__YOUR OBJECTIVE__. Print the listing below exactly. Leave nothing out.

__DATA EXCERPT__.
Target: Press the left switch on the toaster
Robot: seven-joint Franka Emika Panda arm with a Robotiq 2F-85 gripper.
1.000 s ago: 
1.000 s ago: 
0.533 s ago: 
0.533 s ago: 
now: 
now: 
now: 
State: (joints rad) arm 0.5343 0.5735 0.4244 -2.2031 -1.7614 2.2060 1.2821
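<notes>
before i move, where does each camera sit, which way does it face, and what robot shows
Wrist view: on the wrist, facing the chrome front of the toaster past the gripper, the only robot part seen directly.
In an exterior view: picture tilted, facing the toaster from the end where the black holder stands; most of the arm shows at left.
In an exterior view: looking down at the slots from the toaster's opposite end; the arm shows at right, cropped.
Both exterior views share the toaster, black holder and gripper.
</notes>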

__RESULT OF THIS EXERCISE__.
Target: Press the left switch on the toaster
Robot: seven-joint Franka Emika Panda arm with a Robotiq 2F-85 gripper.
1.000 s ago: 
1.000 s ago: 
0.533 s ago: 
0.533 s ago: 
now: 
now: 
now: 
State: (joints rad) arm 0.5343 0.5735 0.4244 -2.2031 -1.7614 2.2060 1.2821
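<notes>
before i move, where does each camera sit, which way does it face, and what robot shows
Wrist view: on the wrist, facing the chrome front of the toaster past the gripper, the only robot part seen directly.
In an exterior view: picture tilted, facing the toaster from the end where the black holder stands; most of the arm shows at left.
In an exterior view: looking down at the slots from the toaster's opposite end; the arm shows at right, cropped.
Both exterior views share the toaster, black holder and gripper.
</notes>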

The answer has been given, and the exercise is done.